***** Recorded data

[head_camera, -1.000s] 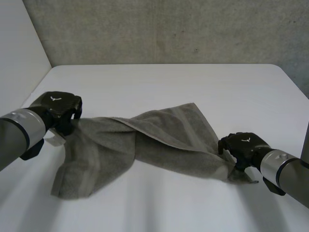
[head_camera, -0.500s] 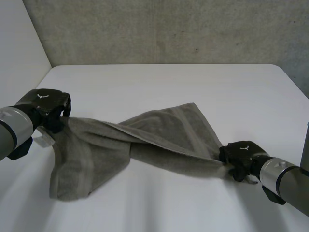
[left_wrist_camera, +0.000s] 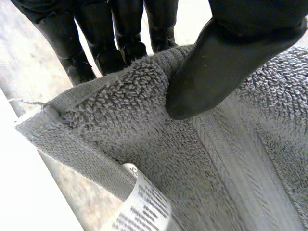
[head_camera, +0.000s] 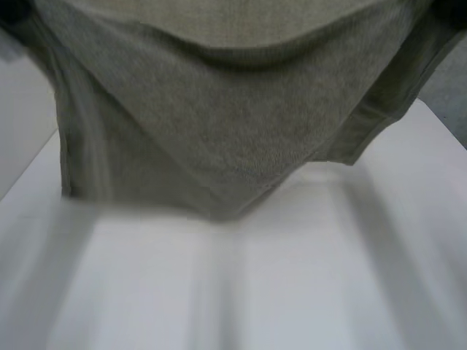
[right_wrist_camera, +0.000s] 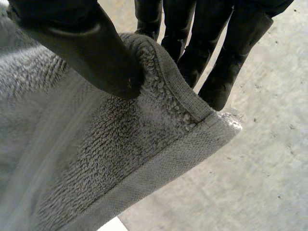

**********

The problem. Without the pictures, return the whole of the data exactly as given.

Response area.
[head_camera, -1.000s] 
[head_camera, -0.500s] 
[left_wrist_camera, +0.000s] 
[head_camera, +0.000s] 
[right_wrist_camera, +0.000s] 

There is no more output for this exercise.